* What you are asked to do: List each line of the data that holds the string "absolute", please.
[[ The data open ]]
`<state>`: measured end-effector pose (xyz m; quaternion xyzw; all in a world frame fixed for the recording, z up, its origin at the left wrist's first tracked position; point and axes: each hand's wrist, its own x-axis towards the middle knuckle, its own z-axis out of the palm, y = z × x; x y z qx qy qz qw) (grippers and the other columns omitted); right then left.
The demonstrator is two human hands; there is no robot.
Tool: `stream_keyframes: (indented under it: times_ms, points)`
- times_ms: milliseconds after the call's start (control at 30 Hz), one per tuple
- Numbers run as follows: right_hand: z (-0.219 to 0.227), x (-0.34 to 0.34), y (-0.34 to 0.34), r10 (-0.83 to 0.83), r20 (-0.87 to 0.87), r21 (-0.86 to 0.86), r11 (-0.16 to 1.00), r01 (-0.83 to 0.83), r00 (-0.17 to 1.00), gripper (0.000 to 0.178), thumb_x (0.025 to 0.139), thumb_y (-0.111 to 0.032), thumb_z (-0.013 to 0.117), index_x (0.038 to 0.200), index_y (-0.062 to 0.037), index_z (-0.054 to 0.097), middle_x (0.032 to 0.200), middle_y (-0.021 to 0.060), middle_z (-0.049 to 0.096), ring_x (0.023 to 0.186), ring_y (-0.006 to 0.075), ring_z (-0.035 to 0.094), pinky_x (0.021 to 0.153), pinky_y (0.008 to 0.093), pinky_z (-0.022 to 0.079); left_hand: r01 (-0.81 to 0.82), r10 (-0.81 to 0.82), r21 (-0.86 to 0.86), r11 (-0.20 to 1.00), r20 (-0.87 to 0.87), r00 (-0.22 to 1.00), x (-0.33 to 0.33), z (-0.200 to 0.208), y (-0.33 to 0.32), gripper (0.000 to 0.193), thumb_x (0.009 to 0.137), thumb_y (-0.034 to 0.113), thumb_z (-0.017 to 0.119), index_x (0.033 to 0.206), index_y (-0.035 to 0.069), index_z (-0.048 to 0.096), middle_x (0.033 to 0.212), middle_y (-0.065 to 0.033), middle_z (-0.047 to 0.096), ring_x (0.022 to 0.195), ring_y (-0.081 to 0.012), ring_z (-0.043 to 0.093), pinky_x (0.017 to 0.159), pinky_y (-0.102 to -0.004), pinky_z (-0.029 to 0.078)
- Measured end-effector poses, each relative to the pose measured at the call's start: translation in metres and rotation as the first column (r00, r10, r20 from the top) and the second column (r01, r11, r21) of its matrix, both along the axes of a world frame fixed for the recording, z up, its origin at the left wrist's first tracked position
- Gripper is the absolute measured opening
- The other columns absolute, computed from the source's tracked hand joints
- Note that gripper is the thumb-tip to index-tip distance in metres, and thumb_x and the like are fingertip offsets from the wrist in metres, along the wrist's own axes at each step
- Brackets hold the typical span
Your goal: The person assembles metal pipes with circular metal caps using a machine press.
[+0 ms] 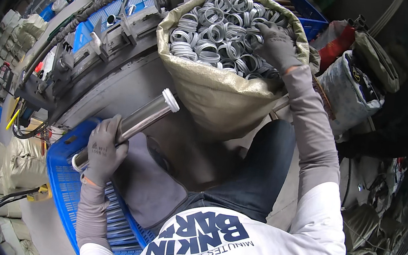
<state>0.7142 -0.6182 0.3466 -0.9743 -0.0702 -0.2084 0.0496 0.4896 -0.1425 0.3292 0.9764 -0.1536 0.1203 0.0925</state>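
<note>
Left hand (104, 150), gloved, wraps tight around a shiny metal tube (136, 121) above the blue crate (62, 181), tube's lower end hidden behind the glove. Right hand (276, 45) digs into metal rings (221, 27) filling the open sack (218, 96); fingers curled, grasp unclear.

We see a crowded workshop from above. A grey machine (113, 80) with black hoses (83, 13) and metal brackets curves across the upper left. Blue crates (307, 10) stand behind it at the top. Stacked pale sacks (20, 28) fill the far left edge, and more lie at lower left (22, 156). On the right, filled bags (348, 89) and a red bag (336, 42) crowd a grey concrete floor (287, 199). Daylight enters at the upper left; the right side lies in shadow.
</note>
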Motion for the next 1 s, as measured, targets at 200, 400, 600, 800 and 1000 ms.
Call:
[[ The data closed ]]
* Result for this exercise:
- Gripper is the absolute measured opening
- The other columns absolute, computed from the source's tracked hand joints

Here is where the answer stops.